我想对每个 sales_point_id 分别进行每周时间序列分析,其中包含事实值和预测结果。
dput()
timeseries=structure(list(sales_point_id = c(1L, 1L, 1L, 1L, 1L, 1L, 1L,
1L, 1L, 1L, 1L, 1L, 1L, 1L, 1L, 1L, 1L, 1L, 1L, 1L, 1L, 2L, 2L,
2L, 2L, 2L, 2L, 2L, 2L, 2L, 2L, 2L, 2L, 2L, 2L, 2L, 2L, 2L, 2L,
2L, 2L, 2L), calendar_id_operday = c(1L, 2L, 3L, 4L, 5L, 6L,
7L, 8L, 9L, 10L, 11L, 12L, 13L, 14L, 15L, 16L, 17L, 18L, 19L,
20L, 21L, 1L, 2L, 3L, 4L, 5L, 6L, 7L, 8L, 9L, 10L, 11L, 12L,
13L, 14L, 15L, 16L, 17L, 18L, 19L, 20L, 21L), line_fact_amt = c(55767L,
59913L, 36363L, 48558L, 505L, 76344L, 22533L, 11965L, 78944L,
36754L, 30621L, 55716L, 32470L, 62165L, 57986L, 2652L, 16487L,
72849L, 73715L, 65656L, 64411L, 47460L, 61866L, 10877L, 72392L,
53011L, 23544L, 76692L, 10388L, 24255L, 56684L, 59329L, 6655L,
65612L, 17495L, 10389L, 63702L, 47407L, 78782L, 22898L, 21151L,
32587L)), class = "data.frame", row.names = c(NA, -42L))
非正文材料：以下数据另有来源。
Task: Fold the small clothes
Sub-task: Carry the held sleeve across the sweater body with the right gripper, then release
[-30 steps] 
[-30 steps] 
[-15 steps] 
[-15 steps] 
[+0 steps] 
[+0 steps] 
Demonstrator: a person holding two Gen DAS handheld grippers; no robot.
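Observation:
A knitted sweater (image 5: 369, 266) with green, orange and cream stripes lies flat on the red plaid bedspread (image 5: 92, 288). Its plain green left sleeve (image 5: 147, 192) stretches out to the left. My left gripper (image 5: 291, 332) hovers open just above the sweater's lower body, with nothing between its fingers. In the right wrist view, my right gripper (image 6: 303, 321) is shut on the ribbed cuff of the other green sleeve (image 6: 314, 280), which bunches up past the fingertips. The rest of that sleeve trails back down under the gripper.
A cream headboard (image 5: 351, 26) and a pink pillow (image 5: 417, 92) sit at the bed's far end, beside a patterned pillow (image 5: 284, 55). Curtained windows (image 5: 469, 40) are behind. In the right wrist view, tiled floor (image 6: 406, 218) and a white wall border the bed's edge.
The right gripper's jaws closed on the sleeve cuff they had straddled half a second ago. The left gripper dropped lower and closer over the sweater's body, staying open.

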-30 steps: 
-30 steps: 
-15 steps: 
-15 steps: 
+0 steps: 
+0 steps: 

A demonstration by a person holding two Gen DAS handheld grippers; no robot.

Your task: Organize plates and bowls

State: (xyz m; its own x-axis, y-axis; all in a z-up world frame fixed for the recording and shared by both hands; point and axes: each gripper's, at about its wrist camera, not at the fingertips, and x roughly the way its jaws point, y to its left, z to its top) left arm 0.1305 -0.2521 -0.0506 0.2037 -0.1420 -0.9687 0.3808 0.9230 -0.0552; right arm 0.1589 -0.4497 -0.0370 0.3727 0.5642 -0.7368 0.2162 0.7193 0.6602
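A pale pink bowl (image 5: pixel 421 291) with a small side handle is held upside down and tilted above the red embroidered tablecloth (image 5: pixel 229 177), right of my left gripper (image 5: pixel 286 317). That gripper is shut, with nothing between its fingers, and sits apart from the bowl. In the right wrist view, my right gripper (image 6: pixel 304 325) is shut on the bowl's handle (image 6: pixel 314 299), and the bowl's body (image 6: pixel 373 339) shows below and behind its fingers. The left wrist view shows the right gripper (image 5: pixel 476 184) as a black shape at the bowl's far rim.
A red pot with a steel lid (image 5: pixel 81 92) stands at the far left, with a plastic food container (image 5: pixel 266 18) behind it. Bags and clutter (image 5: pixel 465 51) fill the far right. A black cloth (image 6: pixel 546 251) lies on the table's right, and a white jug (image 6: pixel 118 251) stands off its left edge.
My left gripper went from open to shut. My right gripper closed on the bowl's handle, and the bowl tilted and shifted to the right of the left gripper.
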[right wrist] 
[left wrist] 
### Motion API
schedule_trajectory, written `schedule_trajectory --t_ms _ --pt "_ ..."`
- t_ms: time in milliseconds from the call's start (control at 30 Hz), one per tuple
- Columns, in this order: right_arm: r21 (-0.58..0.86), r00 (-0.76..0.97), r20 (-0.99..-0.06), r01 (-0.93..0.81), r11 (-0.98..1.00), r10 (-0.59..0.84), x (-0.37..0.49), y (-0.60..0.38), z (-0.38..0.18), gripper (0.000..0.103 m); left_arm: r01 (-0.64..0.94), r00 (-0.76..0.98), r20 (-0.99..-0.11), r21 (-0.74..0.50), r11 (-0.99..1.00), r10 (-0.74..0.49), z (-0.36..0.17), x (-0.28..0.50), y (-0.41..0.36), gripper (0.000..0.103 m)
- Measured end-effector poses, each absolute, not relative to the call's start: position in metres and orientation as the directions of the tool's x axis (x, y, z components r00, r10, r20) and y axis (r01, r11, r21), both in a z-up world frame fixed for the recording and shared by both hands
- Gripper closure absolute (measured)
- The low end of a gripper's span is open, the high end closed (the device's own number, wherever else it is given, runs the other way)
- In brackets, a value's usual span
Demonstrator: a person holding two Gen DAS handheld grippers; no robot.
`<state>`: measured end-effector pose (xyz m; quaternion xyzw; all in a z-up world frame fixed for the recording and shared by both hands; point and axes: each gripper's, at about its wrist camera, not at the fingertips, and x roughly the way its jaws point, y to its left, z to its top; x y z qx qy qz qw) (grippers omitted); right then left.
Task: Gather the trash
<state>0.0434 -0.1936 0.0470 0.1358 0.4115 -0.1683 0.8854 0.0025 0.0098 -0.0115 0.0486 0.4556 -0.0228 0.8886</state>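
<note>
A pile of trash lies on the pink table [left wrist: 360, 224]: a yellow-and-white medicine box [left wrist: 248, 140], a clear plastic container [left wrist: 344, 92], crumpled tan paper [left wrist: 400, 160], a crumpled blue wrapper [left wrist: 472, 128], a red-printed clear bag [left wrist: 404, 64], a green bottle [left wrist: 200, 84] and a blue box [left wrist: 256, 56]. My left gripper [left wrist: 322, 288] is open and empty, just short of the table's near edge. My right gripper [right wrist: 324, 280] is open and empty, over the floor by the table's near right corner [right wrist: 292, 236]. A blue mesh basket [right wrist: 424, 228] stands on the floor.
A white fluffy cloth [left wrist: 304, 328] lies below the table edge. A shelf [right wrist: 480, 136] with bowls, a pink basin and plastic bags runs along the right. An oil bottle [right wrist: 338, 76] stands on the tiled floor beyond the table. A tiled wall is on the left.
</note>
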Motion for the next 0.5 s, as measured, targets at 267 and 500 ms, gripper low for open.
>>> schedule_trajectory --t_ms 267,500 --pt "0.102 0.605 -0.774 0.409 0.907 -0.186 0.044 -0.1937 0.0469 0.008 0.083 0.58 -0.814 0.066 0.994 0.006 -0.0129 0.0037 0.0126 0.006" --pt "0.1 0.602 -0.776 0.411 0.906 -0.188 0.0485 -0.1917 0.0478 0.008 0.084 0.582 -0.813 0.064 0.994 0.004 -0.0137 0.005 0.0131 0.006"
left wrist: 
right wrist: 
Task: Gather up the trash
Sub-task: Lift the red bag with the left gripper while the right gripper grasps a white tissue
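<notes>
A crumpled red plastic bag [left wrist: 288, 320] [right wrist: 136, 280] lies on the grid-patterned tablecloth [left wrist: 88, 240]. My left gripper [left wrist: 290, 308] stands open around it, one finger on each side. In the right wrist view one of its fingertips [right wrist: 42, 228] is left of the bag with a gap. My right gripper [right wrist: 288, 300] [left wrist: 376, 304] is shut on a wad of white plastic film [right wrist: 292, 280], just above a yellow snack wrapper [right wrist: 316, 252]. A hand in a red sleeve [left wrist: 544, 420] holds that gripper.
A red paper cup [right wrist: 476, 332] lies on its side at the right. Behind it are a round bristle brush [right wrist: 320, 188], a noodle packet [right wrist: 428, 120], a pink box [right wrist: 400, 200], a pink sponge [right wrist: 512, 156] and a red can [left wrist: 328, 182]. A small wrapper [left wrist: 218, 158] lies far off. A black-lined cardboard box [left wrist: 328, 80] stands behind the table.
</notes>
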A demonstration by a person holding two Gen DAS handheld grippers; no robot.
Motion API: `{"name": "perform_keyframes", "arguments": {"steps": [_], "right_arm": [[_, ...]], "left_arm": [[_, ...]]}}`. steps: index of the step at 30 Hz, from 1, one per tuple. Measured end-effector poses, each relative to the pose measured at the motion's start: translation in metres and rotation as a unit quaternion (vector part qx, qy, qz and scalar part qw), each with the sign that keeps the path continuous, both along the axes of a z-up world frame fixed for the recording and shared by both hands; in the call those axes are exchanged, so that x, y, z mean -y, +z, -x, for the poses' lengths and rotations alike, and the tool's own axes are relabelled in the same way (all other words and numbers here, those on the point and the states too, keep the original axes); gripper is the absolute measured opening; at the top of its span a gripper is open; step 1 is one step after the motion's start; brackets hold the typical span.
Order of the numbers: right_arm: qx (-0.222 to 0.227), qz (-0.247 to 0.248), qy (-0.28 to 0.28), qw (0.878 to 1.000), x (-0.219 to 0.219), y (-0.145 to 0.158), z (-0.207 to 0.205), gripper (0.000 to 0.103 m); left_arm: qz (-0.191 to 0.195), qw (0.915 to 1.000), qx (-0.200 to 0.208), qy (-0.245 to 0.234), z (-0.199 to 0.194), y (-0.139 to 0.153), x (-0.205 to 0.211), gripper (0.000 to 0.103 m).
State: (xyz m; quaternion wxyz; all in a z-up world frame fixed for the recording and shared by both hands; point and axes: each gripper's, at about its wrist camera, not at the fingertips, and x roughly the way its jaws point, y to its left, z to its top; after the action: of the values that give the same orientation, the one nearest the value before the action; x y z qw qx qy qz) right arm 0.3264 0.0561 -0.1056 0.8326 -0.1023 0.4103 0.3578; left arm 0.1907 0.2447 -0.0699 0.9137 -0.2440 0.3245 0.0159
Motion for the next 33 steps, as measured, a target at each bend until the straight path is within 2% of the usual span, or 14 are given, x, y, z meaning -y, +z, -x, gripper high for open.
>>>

我需要每周预测和 week=1 其平均值 20210101-20210108(ymd) 但这里没有日期格式只有一周,这些数据的特殊性。 这是我徒劳的尝试
library("lubridate")
# first the grouping variable
timeseries$group <- paste0(timeseries$sales_point_id)
groups <- unique(timeseries$group)
# find starting date per group and save them as a list of elements
timeseries$date <- as.Date(as.character(timeseries$calendar_id_operday), )
timeseries <- timeseries[order(timeseries$calendar_id_operday),]
start_dates <- format(timeseries$date[match(groups, timeseries$group)], )
start_dates <- strsplit(start_dates, ' ')
listed <- split(timeseries,timeseries$group)
str(listed)
listed_ts
listed_arima <- lapply(listed_ts,function(x) auto.arima(x,allowmean = F ))
#Now the forecast for each arima:
listed_forecast <- lapply(listed_arima,function(x) forecast(x,12) )# forecast 12 weeks ahead
listed_forecast
# need to flat it down to a data.frame, do.call and rbind help:
do.call(rbind,listed_forecast)
#Get a prediction of initial values
lapply(listed_arima, fitted)
Error in lapply(listed_ts, function(x) auto.arima(x, allowmean = F))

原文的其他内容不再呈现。